Chris Brown, left, and Drake
Singer Chris Brown, his girlfriend and his bodyguard were injured when a dance floor showdown with members of hip-hop star Drake's entourage turned into a bottle-hurling brawl early Thursday at the W.i.P. nightclub in Manhattan's SoHo neighborhood, police said. Brown tweeted a photo of himself with a cut chin, then later removed it, as well as taunts about the fight. A representative later said the singer and his girlfriend, model Karrueche Tran, were victims of a "brutal attack." A rep for Drake said the star was on his way out of the club when the altercation began. Police were looking for surveillance footage and talking to witnesses.

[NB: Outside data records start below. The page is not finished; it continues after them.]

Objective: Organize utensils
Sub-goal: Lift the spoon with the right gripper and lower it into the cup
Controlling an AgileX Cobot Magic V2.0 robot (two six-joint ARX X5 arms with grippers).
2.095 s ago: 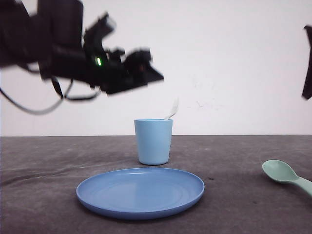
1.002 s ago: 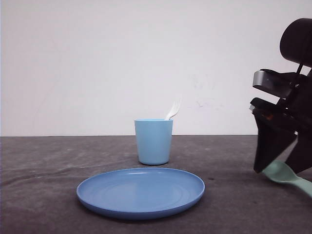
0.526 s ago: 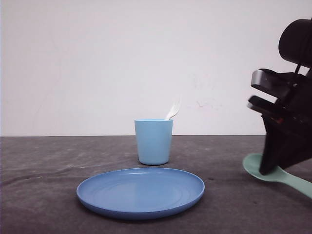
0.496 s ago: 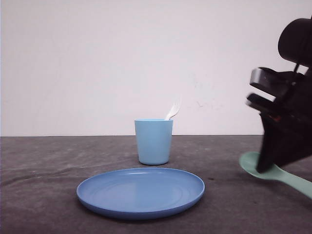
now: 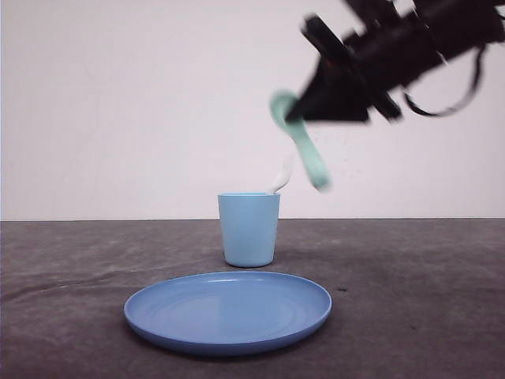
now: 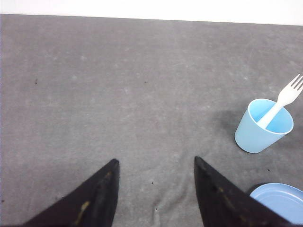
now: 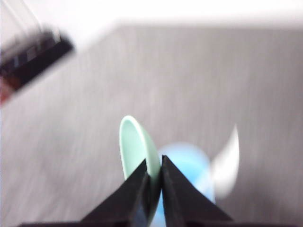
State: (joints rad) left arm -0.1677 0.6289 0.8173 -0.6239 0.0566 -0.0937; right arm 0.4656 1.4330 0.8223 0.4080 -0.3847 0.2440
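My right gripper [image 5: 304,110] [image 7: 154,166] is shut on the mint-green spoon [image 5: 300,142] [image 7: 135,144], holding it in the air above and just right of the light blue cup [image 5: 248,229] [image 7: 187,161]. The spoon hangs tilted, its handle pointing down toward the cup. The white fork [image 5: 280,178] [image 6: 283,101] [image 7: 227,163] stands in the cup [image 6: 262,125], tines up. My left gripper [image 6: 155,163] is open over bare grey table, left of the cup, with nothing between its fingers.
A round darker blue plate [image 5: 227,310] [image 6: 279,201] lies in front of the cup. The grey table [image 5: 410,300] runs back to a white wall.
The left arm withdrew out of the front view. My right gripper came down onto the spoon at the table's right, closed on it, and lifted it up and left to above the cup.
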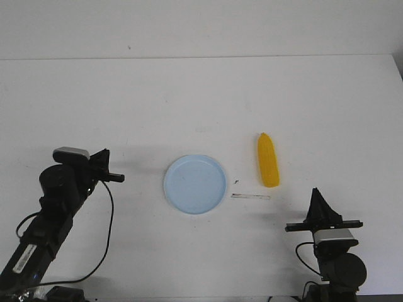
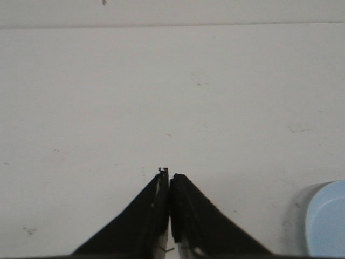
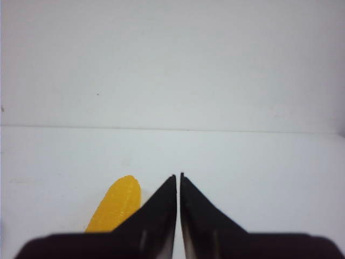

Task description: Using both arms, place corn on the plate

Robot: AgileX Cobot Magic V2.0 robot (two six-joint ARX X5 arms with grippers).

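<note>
front view: nothing done yet, corn (image 1: 268, 160) lies beside the bare plate (image 1: 195, 184); left gripper (image 2: 170, 181) and right gripper (image 3: 178, 181) both pinched together, holding nothing.

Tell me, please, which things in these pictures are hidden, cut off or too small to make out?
- Corn: in the right wrist view its near end is hidden behind the right gripper.
- Plate: in the left wrist view only a sliver shows, cut off by the frame edge.
- Thin strip beside the plate in the front view: too small to identify.
- Left gripper in the front view: too small to judge; its wrist view shows the fingers together.
</note>
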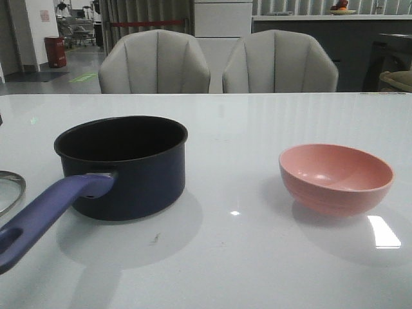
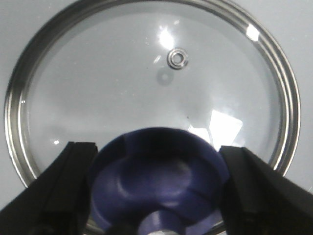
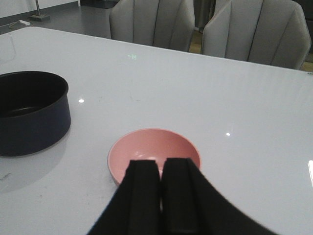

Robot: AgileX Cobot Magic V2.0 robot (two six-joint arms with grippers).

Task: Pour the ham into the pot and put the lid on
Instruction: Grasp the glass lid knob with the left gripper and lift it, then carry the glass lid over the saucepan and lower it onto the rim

Streisand aids fight of women's heart disease
In 1991, cardiologist Bernadine Healy published an editorial in the New England Journal of Medicine about a phenomenon she called "the Yentl syndrome." Like Yentl -- the heroine of a 1983 Barbra Streisand musical based on a story about a Jewish girl who disguised herself as a boy so that she'd be allowed to get an education -- women only received proper treatment for heart disease when they exhibited classically male symptoms, Healy wrote. Twenty-one years later, women's heart disease is still less likely to be properly diagnosed than men's despite the fact that heart disease is the leading killer of women,. Now Streisand, 70, has become one of the most high-profile figures in the effort to fight the disparity. Cedars-Sinai Medical Center announced Thursday the dedication of the Barbra Streisand Women's Heart Center at an event at the singer's Malibu home that concludes a more than $22 million campaign for research into women's cardiovascular health. The center will be funded by $10 million from Streisand as well as $1 million gifts she solicited from such individuals as New York Mayor Michael Bloomberg, media mogul Barry Diller and his wife, designer Diane von Furstenberg, Qualcomm co-founder Irwin Jacobs, designer Ralph Lauren, billionaire financier Ronald Perelman, Viacom chairman Sumner Redstone and billionaire Haim Saban. "I've always been outraged by inequality -- civil rights, gay rights, gender discrimination," Streisand said. "I don't like that women somehow are not important enough to have studies done on them."
Back on Broadway
Al Pacino is returning to the ugly world of real estate -- he's revisiting "Glengarry Glen Ross" on Broadway this fall. Producers said the Oscar winner will play Shelly Levene in a revival the marks the 30th anniversary of David Mamet's Pulitzer Prize-winning play about the backbiting world of salesmen. Pacino, who played the role of Ricky Roma in a 1992 film version, was last on Broadway as Shylock in "The Merchant of Venice," earning a Tony nomination.